Omitting the pictures, print every line below exactly as it stands.

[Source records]
------------------------------------------------------------
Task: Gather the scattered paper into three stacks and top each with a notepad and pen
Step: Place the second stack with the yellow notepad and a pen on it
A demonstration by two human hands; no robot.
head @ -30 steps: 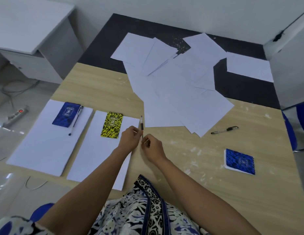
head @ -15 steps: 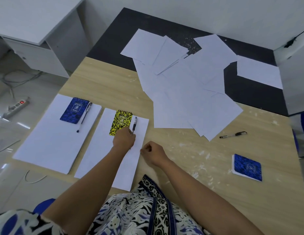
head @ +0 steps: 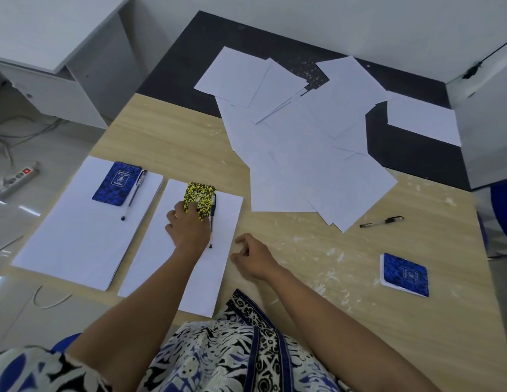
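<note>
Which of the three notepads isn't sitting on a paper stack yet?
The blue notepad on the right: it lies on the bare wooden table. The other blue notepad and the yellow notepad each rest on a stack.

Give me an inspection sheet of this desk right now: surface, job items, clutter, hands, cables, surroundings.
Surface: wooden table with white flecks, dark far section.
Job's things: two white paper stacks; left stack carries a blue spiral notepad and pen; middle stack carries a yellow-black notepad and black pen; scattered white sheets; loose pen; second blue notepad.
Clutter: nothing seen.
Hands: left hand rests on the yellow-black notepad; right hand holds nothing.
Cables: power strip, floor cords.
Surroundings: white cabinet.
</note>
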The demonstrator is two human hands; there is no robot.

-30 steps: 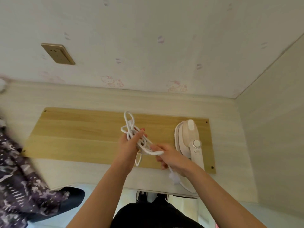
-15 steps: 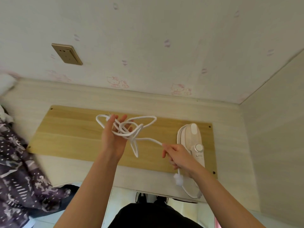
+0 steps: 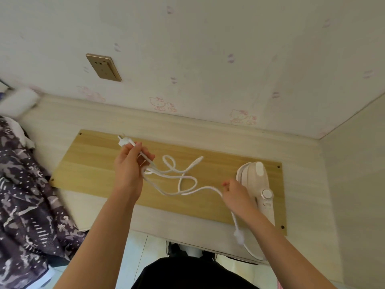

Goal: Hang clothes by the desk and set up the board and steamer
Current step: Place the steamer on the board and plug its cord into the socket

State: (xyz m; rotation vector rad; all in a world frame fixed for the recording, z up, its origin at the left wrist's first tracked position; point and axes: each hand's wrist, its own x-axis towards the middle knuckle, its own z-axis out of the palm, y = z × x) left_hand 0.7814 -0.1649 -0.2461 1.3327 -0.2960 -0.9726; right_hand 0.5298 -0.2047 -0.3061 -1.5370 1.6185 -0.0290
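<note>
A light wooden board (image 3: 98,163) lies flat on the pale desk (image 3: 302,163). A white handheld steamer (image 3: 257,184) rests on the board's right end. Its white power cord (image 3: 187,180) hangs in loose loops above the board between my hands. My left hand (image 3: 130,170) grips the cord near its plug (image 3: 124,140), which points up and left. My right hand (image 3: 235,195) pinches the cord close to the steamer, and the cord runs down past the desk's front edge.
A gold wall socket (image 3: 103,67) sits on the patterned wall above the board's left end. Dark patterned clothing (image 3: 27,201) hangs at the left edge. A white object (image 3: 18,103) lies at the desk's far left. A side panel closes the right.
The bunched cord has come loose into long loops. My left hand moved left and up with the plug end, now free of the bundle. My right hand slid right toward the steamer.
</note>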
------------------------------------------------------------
**Solution to this problem**
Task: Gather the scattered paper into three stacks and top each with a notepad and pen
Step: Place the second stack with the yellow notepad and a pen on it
A demonstration by two human hands; no robot.
head @ -30 steps: 
head @ -15 steps: 
head @ +0 steps: 
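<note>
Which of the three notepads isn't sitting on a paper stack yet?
The blue notepad on the right: it lies on the bare wooden table. The other blue notepad and the yellow notepad each rest on a stack.

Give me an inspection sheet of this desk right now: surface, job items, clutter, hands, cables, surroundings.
Surface: wooden table with white flecks, dark far section.
Job's things: two white paper stacks; left stack carries a blue spiral notepad and pen; middle stack carries a yellow-black notepad and black pen; scattered white sheets; loose pen; second blue notepad.
Clutter: nothing seen.
Hands: left hand rests on the yellow-black notepad; right hand holds nothing.
Cables: power strip, floor cords.
Surroundings: white cabinet.
</note>
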The demonstrator is two human hands; there is no robot.

-30 steps: 
-15 steps: 
+0 steps: 

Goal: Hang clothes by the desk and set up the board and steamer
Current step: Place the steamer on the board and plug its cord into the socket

State: (xyz m; rotation vector rad; all in a world frame fixed for the recording, z up, its origin at the left wrist's first tracked position; point and axes: each hand's wrist, its own x-axis towards the middle knuckle, its own z-axis out of the palm, y = z × x) left_hand 0.7814 -0.1649 -0.2461 1.3327 -0.2960 -0.9726; right_hand 0.5298 -0.2047 -0.3061 -1.5370 1.6185 -0.0290
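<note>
A light wooden board (image 3: 98,163) lies flat on the pale desk (image 3: 302,163). A white handheld steamer (image 3: 257,184) rests on the board's right end. Its white power cord (image 3: 187,180) hangs in loose loops above the board between my hands. My left hand (image 3: 130,170) grips the cord near its plug (image 3: 124,140), which points up and left. My right hand (image 3: 235,195) pinches the cord close to the steamer, and the cord runs down past the desk's front edge.
A gold wall socket (image 3: 103,67) sits on the patterned wall above the board's left end. Dark patterned clothing (image 3: 27,201) hangs at the left edge. A white object (image 3: 18,103) lies at the desk's far left. A side panel closes the right.
The bunched cord has come loose into long loops. My left hand moved left and up with the plug end, now free of the bundle. My right hand slid right toward the steamer.
</note>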

The answer requires nothing further.